Não há, contudo, qualquer referência ao valor do imóvel, ao seu padrão construtivo ou à eventual suntuosidade da residência. Essa ausência não configura lacuna, mas sim uma opção legislativa. Quando o Judiciário cria uma nova exceção não prevista em lei, ainda que sob o mando da equidade, deixa de interpretar o Direito para, na prática, reescrevê-lo.

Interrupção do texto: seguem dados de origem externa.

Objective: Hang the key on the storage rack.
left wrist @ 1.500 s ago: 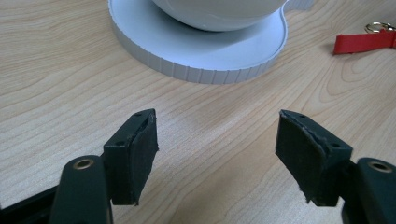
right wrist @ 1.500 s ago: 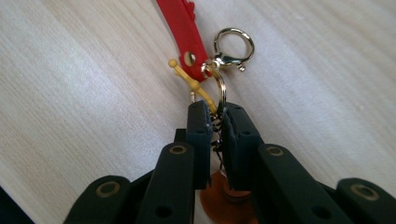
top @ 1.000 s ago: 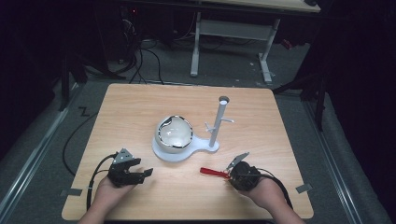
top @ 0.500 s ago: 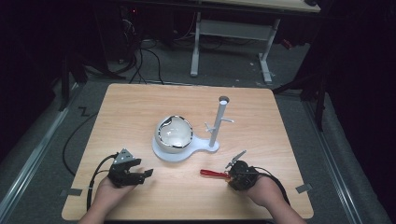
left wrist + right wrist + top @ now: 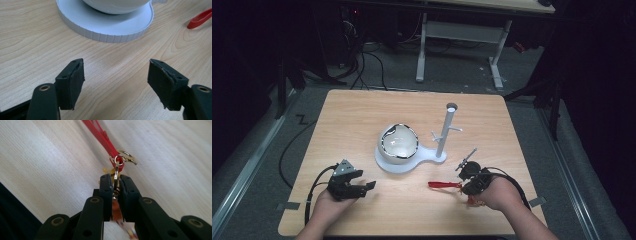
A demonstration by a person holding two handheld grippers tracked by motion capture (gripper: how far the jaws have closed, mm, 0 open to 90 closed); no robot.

STJ tem sido enfático nesse ponto

Recentemente, no julgamento do REsp 2.163.788-RJ, a corte reafirmou que as exceções à impenhorabilidade do bem de família devem ser interpretadas restritivamente, sendo vedado ao julgador ampliá-las sob qualquer pretexto.

A solução por vezes adotada por alguns tribunais — penhorar o imóvel e reservar parte do valor para que o devedor adquira outro de menor padrão, não encontra respaldo em nenhum dispositivo legal. A lei protege o imóvel enquanto espaço de moradia, e não um suposto valor máximo de habitação definido casuisticamente pelo julgador. Trata-se, portanto, de uma construção criativa que viola frontalmente o texto e o espírito da norma.

O segundo efeito nocivo dessa postura é a instauração de uma verdadeira “loteria jurisprudencial” — a depender da câmara julgadora, o mesmo devedor pode ou não perder sua residência. Um direito fundamental passa a oscilar conforme o entendimento local, e não segundo a lei. Essa imprevisibilidade compromete a segurança jurídica e mina a confiança no sistema de Justiça.

A terceira e mais recorrente justificativa para a mitigação da impenhorabilidade é a suposta necessidade de ponderação de princípios: de um lado, o direito à moradia e à dignidade do devedor; de outro, o direito de crédito e a efetividade da tutela jurisdicional. O argumento soa sofisticado, mas esconde um equívoco fundamental. Essa ponderação já foi realizada, de forma legítima, pelo Poder Legislativo, que optou por fazer prevalecer, como regra, a proteção da moradia sobre o interesse do credor quirografário, admitindo exceções apenas nas hipóteses expressamente previstas.

Não cabe ao Judiciário refazer essa escolha política a cada caso concreto, sob pena de esvaziar completamente a lei. Como bem assinalou o STJ no julgamento do REsp 2.163.788-RJ, não é dado ao julgador, “sob o pretexto de realizar justiça no caso concreto ou de ponderar princípios, criar novas exceções não previstas em lei”.

As decisões que ainda relativizam a impenhorabilidade do bem de família de alto padrão são hoje exceções, mas não deixam de ser preocupantes. O recente posicionamento do STJ reforça a expectativa de que essas interpretações residuais sejam definitivamente superadas, conduzindo à pacificação do tema.

Mais do que uma discussão patrimonial, trata-se de preservar a integridade do sistema jurídico. A estabilidade do Direito exige fidelidade à lei, especialmente quando ela é clara. Nesse ponto, a mensagem do STJ é inequívoca: o alto valor do imóvel não afasta a proteção do bem de família, e não cabe ao órgão judicante criar, casuisticamente, exceções que o legislador não fez.